3 Common Causes of Chest Pain! Emergency or Not!


– Look at this. – Hi folks, I’m Bob
Schrupp, physical therapist. – Brad Heineck, physical therapist. – We are the most famous
physical therapists on the internet. – In our opinion, of course, Bob. – You’re playing like a
little child again, Brad. – Did you ever play that? – Uh no. Oh I know what you’re talking about, yeah. What we’re going to talk
about today is three common causes of chest
pain, emergency or not, that’s the big question, isn’t it Brad? – Right, you gotta get
excited, you need to go in, we’re gonna let you know. – Yeah, we’re going to talk
about some common things causes of chest pain that
are not a heart attack. – Right, so there’s some good news here. – Alright, by the way, if
you’re new to our channel please take a second to subscribe to us, we provide videos on staying
healthy, fit, pain free and we upload every day. And yes siree Bob, you’re
gonna want to go to bobandbrad.com because we’re
always giving something away and you go to the giveaway section and what are we giving away Brad? – Say it Bob! – A SleepOvation mattress! – He said a SleepOvation
mattress by the way. (laughter) – You can also go to
Facebook and it’s pinned to the top of the page there. Want a shorter version of us?

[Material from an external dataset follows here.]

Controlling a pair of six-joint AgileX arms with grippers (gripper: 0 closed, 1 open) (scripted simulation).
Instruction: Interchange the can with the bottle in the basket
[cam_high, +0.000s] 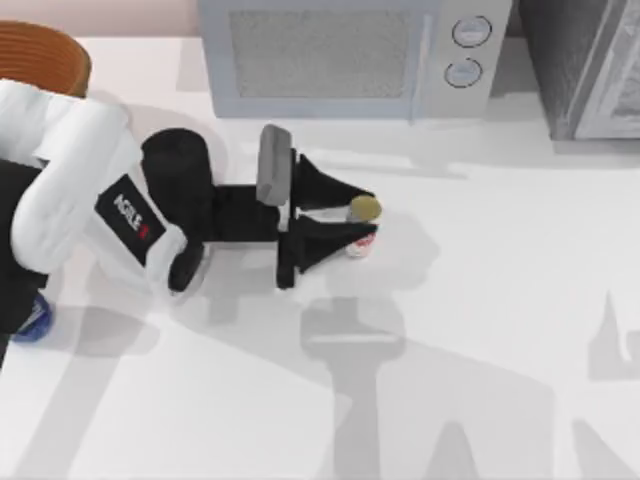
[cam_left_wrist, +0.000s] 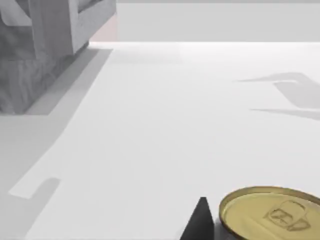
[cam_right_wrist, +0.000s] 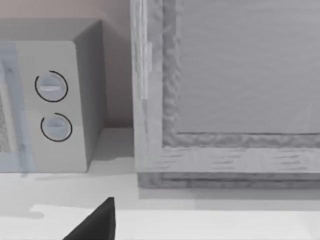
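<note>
Left gripper (cam_high: 352, 223) at table centre, pointing toward the top view's right, fingers straddling the can (cam_high: 362, 226). Upper finger (cam_high: 330, 190) on the far side of the can, lower finger (cam_high: 325, 243) on the near side, gold top showing between the tips. Jaws parted about can-width; contact with the label looks likely but full closure hard to confirm, so reads as closing on or lightly gripping the can. Can upright, long axis vertical, standing on the table (cam_high: 480, 330), right at the fingertips, no offset along the gripper's reach. In the left wrist view the gold top of the can (cam_left_wrist: 270, 215) sits just beside one dark fingertip (cam_left_wrist: 199, 222), confirming the can inside the gripper's span.

Key relation: can between the left fingers, so next move judged as squeeze and lift straight up, then carry toward the top view's left.

Farther off: bottle (cam_high: 30, 320) at the left edge, mostly hidden by the left arm, only a blue sliver visible; cannot tell whether upright. Basket (cam_high: 40, 55) at the far left corner, rim partly visible, well apart from the can. Bottle appears outside the basket. Left arm nearer to all three.

Right gripper (cam_right_wrist: 95, 222): one dark tip visible in the right wrist view facing the microwave (cam_right_wrist: 55, 100) at the back; finger state cannot be told. Parked.
</note>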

Like a shorter version of Bob, less speaking, go to Instagram or Twitter. – He’s four foot six on those. – That’s right. – So this is not a full mattress,
it’s not for short people, this is just a sample of how they’re made. – They really are great for comfort as far as if you have painful
sleeping, this is your baby. Alright I’m gonna take
it out of the way Brad. – Say goodbye! So chest pain you know
it’s one of those things I think most people know that
if you’re having chest pain there’s potential that you
may be having a heart attack or what they call in the medical world a myocardial infarction,
but we’ll say heart attack cause it’s a lot easier. And the bad thing about
them is they can be fatal. – Oh yeah. – You can easily just fall
over and die from those. – Right. – But the good news is
that they’re treatable if you get in in time and you can live very healthy lives afterwards. – You know I can just
tell you in my brief time on this earth that you used
to see so many more deaths from heart attacks and now I think they’re so much better at
treating high cholesterol and high blood pressure. – And even now the surgeries often times they don’t even split
the chest and go in there they’ll go in through the femoral vein and they’ll put stints in, all that stuff has really come a long way so it’s not near as invasive. – The wonder of medicine. – Right but we got some
good news coming up near the end of this video
that’s gonna give you some more positive.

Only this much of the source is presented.